На берегах Невы - Одоевцева Ирина Владимировна. Страница 43

– У Мандельштама завелась жаба!

И Гумилев рассказывает, что они с Георгием Ивановым встретились сегодня перед обедом в Доме искусств. Ефим, всеми уважаемый местный «товарищ услужающий», отлично осведомленный о взаимоотношениях посетителей и обитателей Дома, доложил им, что «Михаил Леонидович вышли, господин Ходасевич в парикмахерской бреются, Осип Эмильевич на кухне жабу гладят».

– Жабу? – переспрашивает Жоржик.

– Так точно. Жабу. К балу готовятся.

– Я-то сразу смекнул, в чем дело. Жабу гладит – магнетические пассы ей делает.

Гумилев многозначительно смотрит на меня из-под оленьей шапки и продолжает, еле сдерживая смех:

– Чернокнижием, чертовщиной занимается. Жабу гладит – хочет Олечку приворожить. Только где ему жабу раздобыть удалось? Мы с Жоржиком решили молчать до бала о жабе.

Так жаба, по воле Гумилева и Георгия Иванова, материализировалась и стала реальной. А став реальной и зажив своей жабьей жизнью, не могла остаться невоспетой.

И вот мы с Гумилевым, хохоча и проваливаясь в снежные сугробы, уже сочинили начало «Песни о жабе и колдуне».

Слух о том, что у Мандельштама завелась жаба и он ее гладит, молниеносно разнесся по залам и гостиным. Жабой все заинтересовались.

Мандельштам в коротком коричневом сюртуке, оранжевом атласном жилете, густо напудренный, с подведенными глазами, давясь от смеха, объясняет, тыкая пальцем в свою батисто-кружевную грудь:

– Жабо, вот это самое жабо на кухне гладил.

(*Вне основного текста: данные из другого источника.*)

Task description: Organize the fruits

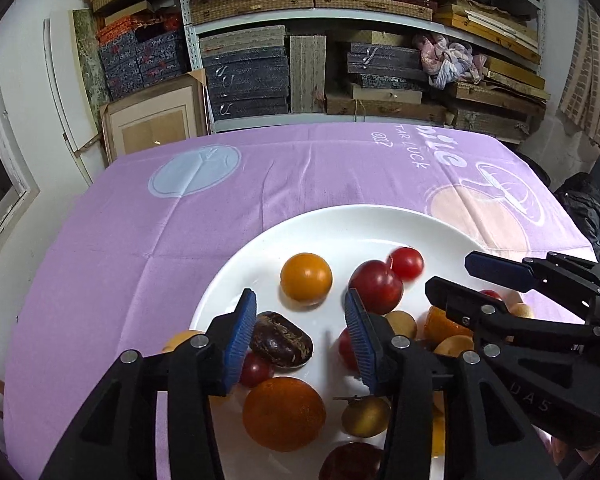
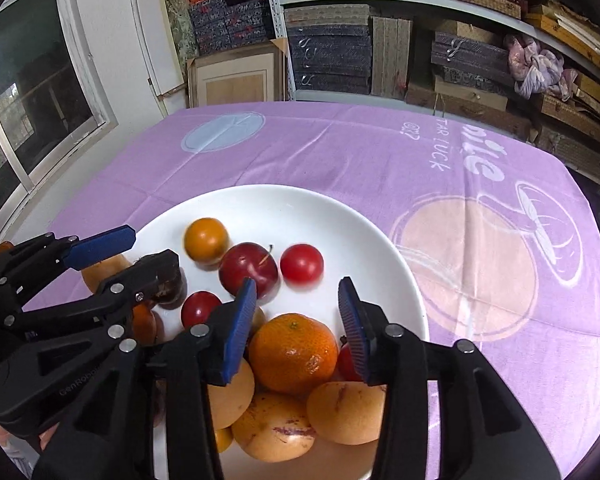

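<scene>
Presently the fruits lie gathered on the white plate (image 2: 380,240), which sits on the lilac-clothed surface (image 2: 340,152). A tangerine (image 2: 293,354) rests against pale yellow fruits at the near rim; beyond it lie a red plum (image 2: 249,270), a cherry tomato (image 2: 302,264) and a small orange fruit (image 2: 206,240). The right tongs (image 2: 298,330) hover over the tangerine, pads apart and pressing nothing. The left tongs (image 1: 300,340) stand apart likewise — empty, with a dark mottled fruit (image 1: 281,340) just beside the left pad. No fruit remains visible off the plate. Judgement: both tongs have let go, so a placing step appears finished — collection looks nearly complete. The next move calls for lifting both tongs clear without nudging the round fruits, which seem liable to roll.
</scene>
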A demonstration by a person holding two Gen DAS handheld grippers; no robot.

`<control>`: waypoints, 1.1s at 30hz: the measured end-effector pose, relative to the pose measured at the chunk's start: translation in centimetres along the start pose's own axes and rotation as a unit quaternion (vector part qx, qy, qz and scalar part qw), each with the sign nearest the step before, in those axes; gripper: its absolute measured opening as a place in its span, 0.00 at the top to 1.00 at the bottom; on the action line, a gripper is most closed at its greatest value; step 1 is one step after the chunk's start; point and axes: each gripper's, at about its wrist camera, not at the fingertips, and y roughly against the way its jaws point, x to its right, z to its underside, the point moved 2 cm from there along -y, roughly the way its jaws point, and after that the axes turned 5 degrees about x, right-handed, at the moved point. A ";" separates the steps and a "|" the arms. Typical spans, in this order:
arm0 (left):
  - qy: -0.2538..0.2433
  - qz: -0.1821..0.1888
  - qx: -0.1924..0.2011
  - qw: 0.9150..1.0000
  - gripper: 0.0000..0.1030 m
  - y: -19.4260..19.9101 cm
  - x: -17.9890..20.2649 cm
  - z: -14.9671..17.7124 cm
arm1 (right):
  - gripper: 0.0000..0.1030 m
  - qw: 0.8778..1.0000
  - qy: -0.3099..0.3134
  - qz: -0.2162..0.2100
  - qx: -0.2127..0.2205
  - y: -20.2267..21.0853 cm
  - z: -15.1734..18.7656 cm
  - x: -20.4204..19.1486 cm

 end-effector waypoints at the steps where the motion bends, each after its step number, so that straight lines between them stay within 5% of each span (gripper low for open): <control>1: 0.003 -0.003 0.005 1.000 0.45 0.4 -0.2 -0.1 | 0.59 1.000 0.001 -0.001 0.006 0.6 -0.1 -0.1; 4: 0.013 -0.009 0.025 1.000 0.32 2.7 -0.9 -0.3 | 0.42 0.999 -0.002 -0.003 0.037 4.1 -0.7 -0.5; 8: 0.023 -0.003 0.060 0.998 0.19 7.5 -1.6 0.2 | 0.04 0.992 -0.008 0.014 0.128 11.5 -0.6 -1.4; 10: 0.025 -0.004 0.080 0.996 0.03 10.1 -1.6 1.0 | 0.04 0.986 -0.014 0.016 0.164 14.8 0.2 -1.8; 18: 0.012 -0.027 0.106 0.994 0.03 15.9 -0.6 6.7 | 0.04 0.983 -0.044 0.045 0.175 18.9 6.9 -2.7; 22: 0.017 -0.003 0.089 0.996 0.03 16.1 0.0 9.4 | 0.04 0.985 -0.024 0.059 0.160 18.6 10.5 -4.2; 24: 0.026 -0.020 0.065 0.997 0.03 15.6 0.1 10.4 | 0.04 0.987 -0.011 0.059 0.149 18.1 11.8 -5.0; 26: 0.024 -0.039 0.038 0.998 0.03 15.0 0.1 11.2 | 0.04 0.988 0.003 0.070 0.135 17.6 12.8 -5.7; 29: 0.014 -0.052 0.053 0.997 0.03 15.1 -0.2 12.2 | 0.04 0.990 0.017 0.064 0.126 17.2 13.5 -6.5; 33: 0.021 -0.024 0.063 0.998 0.03 15.6 -0.8 12.5 | 0.04 0.994 -0.003 0.040 0.104 16.7 13.7 -6.2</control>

Жабо, а не жабу.

Ему никто не хочет верить.

– С сегодняшнего дня, – торжественно объявляет ему Гумилев, – тебе присваивается чин Гладящий жабу. И уже разрабатывается проект Ордена жабы. Шейного, на коричневой ленте. Поздравляю тебя! Жаба тебя прославит. О ней уже складывают песню. Слушай!

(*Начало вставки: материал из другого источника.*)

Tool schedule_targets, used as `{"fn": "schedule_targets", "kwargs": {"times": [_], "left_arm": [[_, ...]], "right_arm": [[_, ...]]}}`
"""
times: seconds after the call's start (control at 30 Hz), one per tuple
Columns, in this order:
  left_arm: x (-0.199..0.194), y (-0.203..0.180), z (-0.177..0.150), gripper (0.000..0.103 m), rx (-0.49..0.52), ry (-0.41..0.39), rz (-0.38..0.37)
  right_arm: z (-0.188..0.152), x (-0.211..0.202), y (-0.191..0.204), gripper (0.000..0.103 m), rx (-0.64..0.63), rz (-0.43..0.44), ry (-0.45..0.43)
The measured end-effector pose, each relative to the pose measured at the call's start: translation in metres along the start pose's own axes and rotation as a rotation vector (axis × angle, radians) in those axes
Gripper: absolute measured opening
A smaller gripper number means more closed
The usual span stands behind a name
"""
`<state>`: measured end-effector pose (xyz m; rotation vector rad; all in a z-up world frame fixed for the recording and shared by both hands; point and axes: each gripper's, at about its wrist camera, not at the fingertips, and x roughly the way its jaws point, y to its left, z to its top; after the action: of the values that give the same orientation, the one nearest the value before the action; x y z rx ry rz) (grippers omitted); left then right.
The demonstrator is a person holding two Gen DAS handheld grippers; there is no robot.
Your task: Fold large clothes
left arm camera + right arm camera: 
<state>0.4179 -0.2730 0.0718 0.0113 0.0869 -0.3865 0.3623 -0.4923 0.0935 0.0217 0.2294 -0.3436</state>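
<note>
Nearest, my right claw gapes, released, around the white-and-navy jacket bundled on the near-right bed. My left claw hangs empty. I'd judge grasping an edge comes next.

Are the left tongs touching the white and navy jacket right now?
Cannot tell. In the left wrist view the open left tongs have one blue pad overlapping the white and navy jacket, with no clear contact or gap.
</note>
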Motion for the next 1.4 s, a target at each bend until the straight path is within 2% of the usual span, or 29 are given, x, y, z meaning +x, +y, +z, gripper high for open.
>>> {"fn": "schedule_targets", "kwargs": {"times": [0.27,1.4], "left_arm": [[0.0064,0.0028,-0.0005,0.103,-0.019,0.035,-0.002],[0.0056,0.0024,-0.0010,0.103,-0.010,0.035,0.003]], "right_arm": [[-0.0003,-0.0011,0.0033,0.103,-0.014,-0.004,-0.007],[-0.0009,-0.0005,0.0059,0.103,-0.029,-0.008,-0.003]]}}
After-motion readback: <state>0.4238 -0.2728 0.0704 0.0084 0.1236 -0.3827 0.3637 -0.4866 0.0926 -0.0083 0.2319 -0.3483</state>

И Гумилев с пафосом читает сочиненное нами по дороге сюда начало «Песни о жабе и колдуне»:

Маг и колдун Мандельштам

Жабу гладит на кухне.
Блох, тараканов и мух не
Мало водится там. —
Слопай их, жаба, распухни
И разорвись пополам!..

Все смеются, не исключая и самого «мага и колдуна». Но смех его не так безудержен и заразителен, как всегда. Неужели он обиделся?

А приставанья и расспросы о жабе продолжаются беспрерывно и назойливо.

– Брось, Осип! Не лукавь, признавайся, – убеждает его Георгий Иванов. – Я ведь давным-давно догадался, что ты занимаешься магией, чернокнижием и всякой чертовщиной – по твоим стихам догадался.

Я очень люблю танцевать, но ни Гумилев, ни Мандельштам, ни Георгий Иванов не танцуют – из поэтов танцует один Оцуп. Но танцоров на балу все-таки сколько угодно.

Между двумя тустепами я слышу все те же разговоры о жабе. Мандельштам продолжает отшучиваться, но уже начинает нервничать и раздражаться.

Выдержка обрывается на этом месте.